22.1 MU surface lines from power fluid header to the IA. Rig up piping and instrumentation per Unmanned
Injector Flowback Diagram.
i. Pressure test lines at existing power fluid header pressure (3,500 psi)
22.2 MU surface lines from production header to tubing. Rig up piping and instrumentation per Unmanned
Injector Flowback Diagram
i. Pressure test to 3,500 psi.
ii. SSV Pilot Settings:
1. Production SSV low pressure trip will be set to 25% of FTP or 50% of inlet
separator pressure.
2. Production SSV high pressure trip will be set at 1100 psig.
3. Power fluid XV low pressure trip will be set to 50% of header pressure.
4. Power Fluid XV to be actuated if vertical run tubing SSV is actuated (within 2
minutes).
iii.

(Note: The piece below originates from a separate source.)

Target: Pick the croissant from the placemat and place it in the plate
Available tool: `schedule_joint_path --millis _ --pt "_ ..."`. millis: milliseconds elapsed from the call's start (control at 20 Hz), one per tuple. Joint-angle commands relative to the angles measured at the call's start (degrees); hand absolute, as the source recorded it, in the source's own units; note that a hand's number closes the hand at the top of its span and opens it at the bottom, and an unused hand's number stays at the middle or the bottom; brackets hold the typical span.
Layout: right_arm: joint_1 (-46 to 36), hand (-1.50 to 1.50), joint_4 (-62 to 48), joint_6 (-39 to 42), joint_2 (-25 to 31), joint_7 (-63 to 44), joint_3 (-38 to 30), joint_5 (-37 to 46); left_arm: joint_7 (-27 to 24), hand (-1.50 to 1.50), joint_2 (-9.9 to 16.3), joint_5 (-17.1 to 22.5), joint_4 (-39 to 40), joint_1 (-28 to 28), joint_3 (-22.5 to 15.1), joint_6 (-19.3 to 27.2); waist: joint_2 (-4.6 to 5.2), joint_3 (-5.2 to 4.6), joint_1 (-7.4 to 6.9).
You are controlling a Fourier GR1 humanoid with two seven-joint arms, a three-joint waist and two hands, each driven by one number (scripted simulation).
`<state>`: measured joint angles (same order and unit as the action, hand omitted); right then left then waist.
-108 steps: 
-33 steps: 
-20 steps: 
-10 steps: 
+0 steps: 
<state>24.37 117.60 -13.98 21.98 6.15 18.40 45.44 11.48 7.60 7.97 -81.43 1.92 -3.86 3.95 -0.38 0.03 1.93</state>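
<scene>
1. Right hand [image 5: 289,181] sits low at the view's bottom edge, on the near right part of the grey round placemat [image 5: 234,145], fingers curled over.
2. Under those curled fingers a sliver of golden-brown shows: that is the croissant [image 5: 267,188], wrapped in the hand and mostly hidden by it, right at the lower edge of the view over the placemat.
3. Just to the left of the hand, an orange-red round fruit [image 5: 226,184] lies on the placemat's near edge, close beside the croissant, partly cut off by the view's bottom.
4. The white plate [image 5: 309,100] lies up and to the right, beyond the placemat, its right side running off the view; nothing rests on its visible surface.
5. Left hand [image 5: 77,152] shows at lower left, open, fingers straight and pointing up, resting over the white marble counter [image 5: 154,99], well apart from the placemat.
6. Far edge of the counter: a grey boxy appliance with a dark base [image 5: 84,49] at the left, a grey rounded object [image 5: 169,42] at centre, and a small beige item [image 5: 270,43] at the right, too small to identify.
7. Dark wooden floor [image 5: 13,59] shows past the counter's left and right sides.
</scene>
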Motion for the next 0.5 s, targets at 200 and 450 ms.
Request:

AOGCC will be notified for opportunity to witness before production begins.
iv. Visual leak check by pad operator performed at least once per tower (i.e. ~ every 12
hours).
v. SCADA screen available in control room for pressure and flow sensors on injection line
and wells flow line.
vi. Pilot trip pressures, both high and low, documented in permitting documents for Hilcorp
pad operators and AOGCC inspectors.
22.3 MIRU SL and Little Red Pumping Unit. PT lines to 3,000 psi.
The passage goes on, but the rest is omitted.